# Work instructions
Retype the whole listing, character for character.

# Supplied material
· · · ·

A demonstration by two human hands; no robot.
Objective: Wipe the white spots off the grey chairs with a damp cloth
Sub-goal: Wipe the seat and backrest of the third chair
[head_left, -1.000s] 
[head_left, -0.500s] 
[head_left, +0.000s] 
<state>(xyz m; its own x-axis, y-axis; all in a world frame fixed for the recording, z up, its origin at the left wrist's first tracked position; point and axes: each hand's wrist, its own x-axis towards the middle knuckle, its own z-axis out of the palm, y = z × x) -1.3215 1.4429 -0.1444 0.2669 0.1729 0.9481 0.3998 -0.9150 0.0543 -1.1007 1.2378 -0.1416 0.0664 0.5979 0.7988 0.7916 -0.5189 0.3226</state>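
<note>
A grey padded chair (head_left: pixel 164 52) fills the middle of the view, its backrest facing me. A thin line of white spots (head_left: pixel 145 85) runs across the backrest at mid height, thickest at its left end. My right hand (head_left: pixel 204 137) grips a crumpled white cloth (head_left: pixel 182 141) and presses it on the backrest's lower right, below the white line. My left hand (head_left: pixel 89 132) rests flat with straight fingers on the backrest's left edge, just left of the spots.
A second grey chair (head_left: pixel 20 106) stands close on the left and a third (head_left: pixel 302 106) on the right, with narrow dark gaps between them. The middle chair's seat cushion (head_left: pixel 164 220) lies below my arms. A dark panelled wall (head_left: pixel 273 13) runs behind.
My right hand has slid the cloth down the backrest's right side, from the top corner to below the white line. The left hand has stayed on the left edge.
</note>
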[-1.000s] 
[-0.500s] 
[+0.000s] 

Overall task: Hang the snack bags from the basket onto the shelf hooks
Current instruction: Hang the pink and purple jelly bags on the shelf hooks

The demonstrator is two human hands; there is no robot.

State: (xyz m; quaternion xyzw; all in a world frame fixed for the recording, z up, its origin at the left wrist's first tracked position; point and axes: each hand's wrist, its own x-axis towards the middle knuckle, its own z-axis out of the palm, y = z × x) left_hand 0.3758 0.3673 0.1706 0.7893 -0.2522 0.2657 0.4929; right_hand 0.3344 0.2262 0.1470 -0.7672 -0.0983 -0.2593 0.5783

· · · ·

# Task answer
A demonstration by two human hands; no robot.
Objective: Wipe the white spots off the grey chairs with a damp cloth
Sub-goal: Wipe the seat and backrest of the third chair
[head_left, -1.000s] 
[head_left, -0.500s] 
[head_left, +0.000s] 
<state>(xyz m; its own x-axis, y-axis; all in a world frame fixed for the recording, z up, its origin at the left wrist's first tracked position; point and axes: each hand's wrist, its own x-axis towards the middle knuckle, its own z-axis out of the palm, y = z × x) -1.3215 1.4429 -0.1444 0.2669 0.1729 0.9481 0.3998 -0.9150 0.0543 -1.1007 1.2378 -0.1416 0.0664 0.5979 0.7988 0.7916 -0.5189 0.3226</state>
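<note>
A grey padded chair (head_left: pixel 164 52) fills the middle of the view, its backrest facing me. A thin line of white spots (head_left: pixel 145 85) runs across the backrest at mid height, thickest at its left end. My right hand (head_left: pixel 204 137) grips a crumpled white cloth (head_left: pixel 182 141) and presses it on the backrest's lower right, below the white line. My left hand (head_left: pixel 89 132) rests flat with straight fingers on the backrest's left edge, just left of the spots.
A second grey chair (head_left: pixel 20 106) stands close on the left and a third (head_left: pixel 302 106) on the right, with narrow dark gaps between them. The middle chair's seat cushion (head_left: pixel 164 220) lies below my arms. A dark panelled wall (head_left: pixel 273 13) runs behind.
My right hand has slid the cloth down the backrest's right side, from the top corner to below the white line. The left hand has stayed on the left edge.
</note>
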[-1.000s] 
[-0.500s] 
[+0.000s] 

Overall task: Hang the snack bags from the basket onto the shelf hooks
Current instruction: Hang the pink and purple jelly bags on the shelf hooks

The demonstrator is two human hands; there is no robot.

State: (xyz m; quaternion xyzw; all in a world frame fixed for the recording, z up, its origin at the left wrist's first tracked position; point and axes: each hand's wrist, its own x-axis towards the middle knuckle, its own z-axis out of the palm, y = z × x) left_hand 0.3758 0.3673 0.1706 0.7893 -0.2522 0.2657 0.4929; right_hand 0.3344 0.2262 0.1470 -0.7672 -0.0983 -0.2593 0.5783

The output is complete as shown.